If you’re experiencing burnout symptoms, chronic stress, anxiety, perfectionism, people pleasing, or overwhelm — you’re probably noticing something that’s hard to put into words. You get stuck. Not on the outside.

 

On the outside everything still looks fine. On the inside you can’t seem to stay fully present. And when you do slow down long enough to think about what’s going on, you can’t imagine a different outcome other than a bad one.

 

Some call this catastrophizing or even negativity. They are just symptoms of a nervous system that has been in protection mode for so long that it doesn’t know another way.

 

And when you’re in that state — really in it — the things that are supposed to help don’t reach it. Instead you’re doomsday scrolling, overdoing, overthinking, stress eating, overgiving, working too much, micromanaging, people-pleasing, and shopping for things you don’t need at 11pm. Not because you’re weak. Because your nervous system found a way to keep moving — and moving felt safer than stopping.

 

If you know, you know.

The overfunctioning isn't the problem.

The overfunctioning running you is.

Your nervous system didn’t end up here by accident. Every pattern running underneath — the overdoing, the overthinking, the inability to slow down even when you finally have the space to — developed for a real reason. At some point it made complete sense. It kept you safe, loved, and enough.

 

And here’s the thing. It’s still trying to do that. Right now. That’s not a flaw — that’s loyalty. Your nervous system is the most faithful thing you own. It just never got the memo that the threat passed.

 

So the pattern keeps running. Long after the original reason stopped applying. And the harder you try to override it, the harder it pushes back. Not because you’re doing something wrong. Because you’re working against a system that was built to win that fight.

 

That’s what the Overfunctioning Nervous System™ Framework maps. Not what’s wrong with you. What your nervous system adapted to — and why. Once you have that map, you stop fighting yourself. And that’s when things actually start to shift.

 

This isn’t anti-mindset. It’s pro-sequencing. The right tool at the right moment in the cycle. That’s what changes everything.

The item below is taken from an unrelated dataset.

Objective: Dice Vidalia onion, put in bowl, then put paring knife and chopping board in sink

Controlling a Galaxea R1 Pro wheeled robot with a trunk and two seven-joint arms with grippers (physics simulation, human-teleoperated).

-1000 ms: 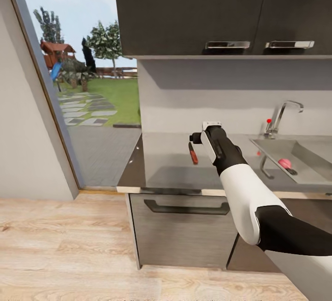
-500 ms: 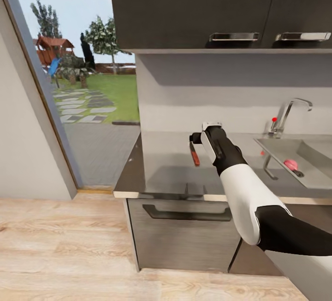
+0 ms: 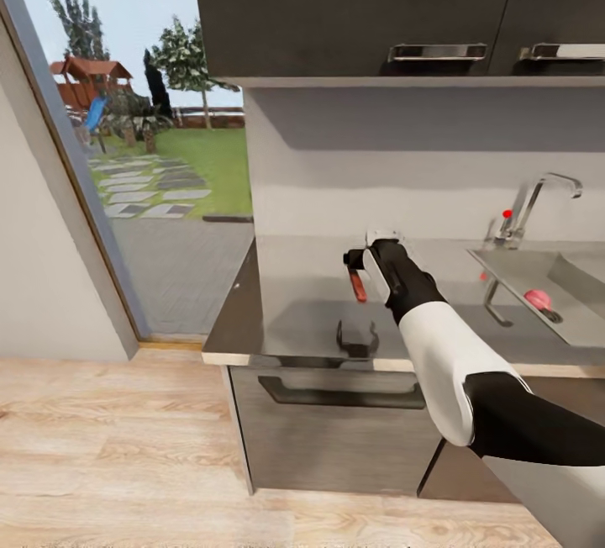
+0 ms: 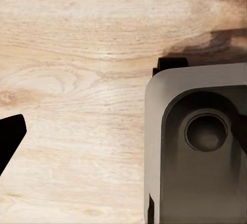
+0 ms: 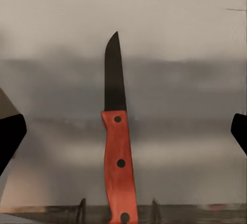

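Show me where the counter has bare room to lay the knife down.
The countertop is bare from its left end by the glass door across to the sink, under the right gripper holding the knife. The widest patch lies between the wall and the light front edge. It gets crowded rightward: the tap, and the onion in the basin.

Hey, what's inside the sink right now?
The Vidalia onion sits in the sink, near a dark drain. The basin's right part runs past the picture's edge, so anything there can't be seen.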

Your nervous system is somewhere right now.

And where it is changes everything about what you need next.

There are four capacity levels. Every person who finds their way to this work is in one of them.

Stable.

You feel like yourself. You can handle what comes at you. Rest actually works.

Engaged.

You’re productive, maybe even thriving on the outside — but you cannot slow down. You’re running hot and you don’t know how to turn it off.

Strained.

You’re pushing through. You’re on automatic pilot. You can feel it getting harder but you don’t know what to do differently.

Depleted.

You’re exhausted in a way that sleep doesn’t fix. You’re numb. You’re running on empty and you know it.

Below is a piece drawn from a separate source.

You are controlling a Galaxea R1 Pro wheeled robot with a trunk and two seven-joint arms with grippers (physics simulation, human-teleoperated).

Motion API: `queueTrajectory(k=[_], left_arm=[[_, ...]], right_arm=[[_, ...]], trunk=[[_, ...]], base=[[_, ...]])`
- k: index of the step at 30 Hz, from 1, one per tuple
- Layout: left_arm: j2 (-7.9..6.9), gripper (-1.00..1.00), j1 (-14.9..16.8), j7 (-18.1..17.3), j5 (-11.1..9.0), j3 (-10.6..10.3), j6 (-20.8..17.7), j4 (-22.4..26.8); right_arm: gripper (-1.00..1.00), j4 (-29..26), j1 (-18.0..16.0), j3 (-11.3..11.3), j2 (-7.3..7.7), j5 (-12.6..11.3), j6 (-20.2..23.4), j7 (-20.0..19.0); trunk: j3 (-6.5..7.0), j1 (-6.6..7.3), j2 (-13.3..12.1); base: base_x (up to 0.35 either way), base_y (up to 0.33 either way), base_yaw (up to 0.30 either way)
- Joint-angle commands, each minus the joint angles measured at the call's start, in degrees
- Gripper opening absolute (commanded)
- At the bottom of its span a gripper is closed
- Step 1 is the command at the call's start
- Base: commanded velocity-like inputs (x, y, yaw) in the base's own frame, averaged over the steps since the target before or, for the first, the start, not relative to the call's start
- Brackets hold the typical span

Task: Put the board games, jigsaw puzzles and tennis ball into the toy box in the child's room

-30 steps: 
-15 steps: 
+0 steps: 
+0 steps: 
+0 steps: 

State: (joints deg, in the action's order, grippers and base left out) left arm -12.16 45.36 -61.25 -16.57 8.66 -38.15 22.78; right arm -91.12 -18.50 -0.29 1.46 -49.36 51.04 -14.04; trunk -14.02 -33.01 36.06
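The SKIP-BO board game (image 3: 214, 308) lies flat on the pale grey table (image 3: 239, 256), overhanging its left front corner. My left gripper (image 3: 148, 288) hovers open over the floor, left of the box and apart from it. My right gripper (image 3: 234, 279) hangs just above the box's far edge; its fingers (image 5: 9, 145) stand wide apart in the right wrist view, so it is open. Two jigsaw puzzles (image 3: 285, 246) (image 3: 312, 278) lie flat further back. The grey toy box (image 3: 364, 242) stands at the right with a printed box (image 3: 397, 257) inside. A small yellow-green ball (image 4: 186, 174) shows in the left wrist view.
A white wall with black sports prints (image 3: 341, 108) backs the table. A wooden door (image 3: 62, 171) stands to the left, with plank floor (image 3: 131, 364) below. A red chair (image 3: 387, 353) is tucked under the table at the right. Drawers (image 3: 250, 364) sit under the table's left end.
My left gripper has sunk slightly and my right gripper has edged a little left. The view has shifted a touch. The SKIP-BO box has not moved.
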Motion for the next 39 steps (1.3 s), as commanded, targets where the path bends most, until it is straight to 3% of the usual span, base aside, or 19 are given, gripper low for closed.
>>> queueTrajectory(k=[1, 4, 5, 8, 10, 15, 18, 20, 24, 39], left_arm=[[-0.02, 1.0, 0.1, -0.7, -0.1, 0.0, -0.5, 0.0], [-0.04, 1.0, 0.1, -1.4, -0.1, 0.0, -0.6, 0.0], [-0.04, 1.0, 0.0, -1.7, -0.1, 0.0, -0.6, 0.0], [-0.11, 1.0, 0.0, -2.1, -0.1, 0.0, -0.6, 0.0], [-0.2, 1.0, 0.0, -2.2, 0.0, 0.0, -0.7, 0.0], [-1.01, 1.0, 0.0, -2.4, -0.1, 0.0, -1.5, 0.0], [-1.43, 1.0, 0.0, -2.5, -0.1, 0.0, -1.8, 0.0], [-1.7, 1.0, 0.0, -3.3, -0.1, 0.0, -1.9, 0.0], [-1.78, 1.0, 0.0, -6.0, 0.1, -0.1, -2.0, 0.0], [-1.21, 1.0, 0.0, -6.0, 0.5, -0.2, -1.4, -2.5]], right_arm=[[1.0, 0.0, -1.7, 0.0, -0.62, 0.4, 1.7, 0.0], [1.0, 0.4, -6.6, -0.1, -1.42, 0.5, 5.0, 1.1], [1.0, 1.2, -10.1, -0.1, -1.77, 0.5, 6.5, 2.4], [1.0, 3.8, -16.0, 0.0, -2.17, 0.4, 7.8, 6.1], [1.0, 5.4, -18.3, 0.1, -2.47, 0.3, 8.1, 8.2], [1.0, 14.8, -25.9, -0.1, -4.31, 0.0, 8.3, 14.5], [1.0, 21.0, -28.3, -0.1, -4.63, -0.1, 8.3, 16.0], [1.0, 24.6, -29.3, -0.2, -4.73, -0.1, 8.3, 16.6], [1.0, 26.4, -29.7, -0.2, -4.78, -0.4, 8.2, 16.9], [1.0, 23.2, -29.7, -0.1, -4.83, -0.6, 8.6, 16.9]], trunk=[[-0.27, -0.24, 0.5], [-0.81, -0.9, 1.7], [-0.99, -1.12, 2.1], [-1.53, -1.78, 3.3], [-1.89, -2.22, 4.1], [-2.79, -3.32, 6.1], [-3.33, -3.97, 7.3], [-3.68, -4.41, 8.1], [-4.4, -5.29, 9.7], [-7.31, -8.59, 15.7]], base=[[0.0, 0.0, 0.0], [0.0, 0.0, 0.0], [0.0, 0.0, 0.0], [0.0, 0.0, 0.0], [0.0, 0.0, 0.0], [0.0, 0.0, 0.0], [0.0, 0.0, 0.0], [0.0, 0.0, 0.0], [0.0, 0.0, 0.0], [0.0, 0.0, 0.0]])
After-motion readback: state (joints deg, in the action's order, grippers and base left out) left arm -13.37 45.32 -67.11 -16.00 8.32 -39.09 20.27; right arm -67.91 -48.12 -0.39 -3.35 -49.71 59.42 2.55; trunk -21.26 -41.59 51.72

You might recognize yourself immediately. Or you might not — and that’s actually part of the picture too.

 

That’s exactly what the quiz is for. You find out where you are — and what your nervous system actually needs right now. Not a generic answer. Yours.

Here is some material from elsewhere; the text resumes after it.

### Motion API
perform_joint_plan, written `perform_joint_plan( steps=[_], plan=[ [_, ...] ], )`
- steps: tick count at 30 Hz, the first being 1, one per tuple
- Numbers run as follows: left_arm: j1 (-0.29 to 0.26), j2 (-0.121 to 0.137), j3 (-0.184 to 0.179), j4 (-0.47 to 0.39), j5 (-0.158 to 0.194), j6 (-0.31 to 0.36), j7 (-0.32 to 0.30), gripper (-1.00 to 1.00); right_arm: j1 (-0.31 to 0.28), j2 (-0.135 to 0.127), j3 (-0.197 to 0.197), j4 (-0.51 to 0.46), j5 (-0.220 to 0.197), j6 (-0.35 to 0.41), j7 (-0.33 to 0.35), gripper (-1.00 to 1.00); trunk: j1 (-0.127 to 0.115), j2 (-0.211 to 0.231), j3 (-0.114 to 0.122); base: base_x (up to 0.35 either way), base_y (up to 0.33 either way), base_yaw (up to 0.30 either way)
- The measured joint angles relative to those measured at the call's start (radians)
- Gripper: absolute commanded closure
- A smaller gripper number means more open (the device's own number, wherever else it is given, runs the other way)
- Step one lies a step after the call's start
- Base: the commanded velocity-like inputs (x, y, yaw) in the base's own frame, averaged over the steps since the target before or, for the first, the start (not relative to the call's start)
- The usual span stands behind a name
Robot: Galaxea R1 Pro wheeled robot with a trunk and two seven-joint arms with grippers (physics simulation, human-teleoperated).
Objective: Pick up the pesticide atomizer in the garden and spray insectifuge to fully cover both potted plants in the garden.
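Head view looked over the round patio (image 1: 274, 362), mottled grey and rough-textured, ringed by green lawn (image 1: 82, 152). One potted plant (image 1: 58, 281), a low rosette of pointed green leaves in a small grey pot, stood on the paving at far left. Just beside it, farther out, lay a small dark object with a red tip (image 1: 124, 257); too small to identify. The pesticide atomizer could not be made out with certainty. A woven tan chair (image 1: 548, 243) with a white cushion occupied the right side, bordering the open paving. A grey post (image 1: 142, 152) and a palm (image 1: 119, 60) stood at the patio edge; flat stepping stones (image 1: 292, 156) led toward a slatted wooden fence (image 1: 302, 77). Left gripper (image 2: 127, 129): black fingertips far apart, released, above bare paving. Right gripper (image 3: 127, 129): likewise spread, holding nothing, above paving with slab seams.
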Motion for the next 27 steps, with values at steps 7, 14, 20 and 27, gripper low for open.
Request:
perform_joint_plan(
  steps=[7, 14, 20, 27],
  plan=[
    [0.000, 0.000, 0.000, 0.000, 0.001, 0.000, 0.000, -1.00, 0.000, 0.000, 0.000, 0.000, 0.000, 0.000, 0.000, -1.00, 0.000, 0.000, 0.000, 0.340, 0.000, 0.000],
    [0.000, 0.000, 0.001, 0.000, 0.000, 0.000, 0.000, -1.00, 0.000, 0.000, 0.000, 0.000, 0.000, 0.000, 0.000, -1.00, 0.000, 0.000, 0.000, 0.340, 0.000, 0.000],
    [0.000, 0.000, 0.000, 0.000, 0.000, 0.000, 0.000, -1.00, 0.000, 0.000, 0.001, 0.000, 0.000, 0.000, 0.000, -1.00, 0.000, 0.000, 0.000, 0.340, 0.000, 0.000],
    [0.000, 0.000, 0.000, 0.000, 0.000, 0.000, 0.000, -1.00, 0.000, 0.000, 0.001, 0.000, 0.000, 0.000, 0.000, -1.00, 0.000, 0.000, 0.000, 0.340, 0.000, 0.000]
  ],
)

Here's what it looks like when your nervous system is running the show.

When nervous system capacity gets stretched past its limit, the system doesn’t shut down. It compensates. Through seven patterns that are so familiar they probably feel like personality traits. They are not. They are adaptations. And once you can see them, you can change them.

Doing more.

More tasks. More commitments. More projects. More hours. If you’re busy enough, the feeling underneath doesn’t have room to surface. Except it does. It always does when you least want it to show up. And now you’re exhausted on top of it.

Thinking more.

Your brain never shuts up. You’re running through scenarios, replaying conversations, anticipating problems that haven’t happened yet. It feels productive. It isn’t. It’s your nervous system scanning for threats it can’t find — and can’t stop looking for.

Proving worth.

Everything you do carries an invisible performance review. The output has to be good enough, thorough enough, impressive enough. Not because you’re arrogant — because somewhere along the way your nervous system learned that your value was conditional. So it keeps proving. Constantly.

Controlling more.

Perfectionism. Rigidity. The need to manage every variable before something can move forward. This isn’t a personality flaw. It’s a nervous system that learned that control was the only reliable way to feel safe. Let that land for a second.

Managing relationships.

You accommodate. You over-explain. You read the room before you’ve said a word and adjust accordingly. You make yourself easier to be around so the dynamic stays predictable. People pleasing isn’t people pleasing — it’s nervous system regulation through other people’s reactions.

Monitoring.

You are always watching. The temperature of the room. The tone of an email. The expression on someone’s face. Hypervigilance feels like awareness — and it was, once. Now it’s a surveillance system that never goes offline. You can’t relax because your system doesn’t believe it’s safe to.

Self-override.

You know you’re tired. You know you need to stop. You override it anyway. This is the pattern underneath all the others — the one that keeps the cycle running long after every signal your body sends has said enough.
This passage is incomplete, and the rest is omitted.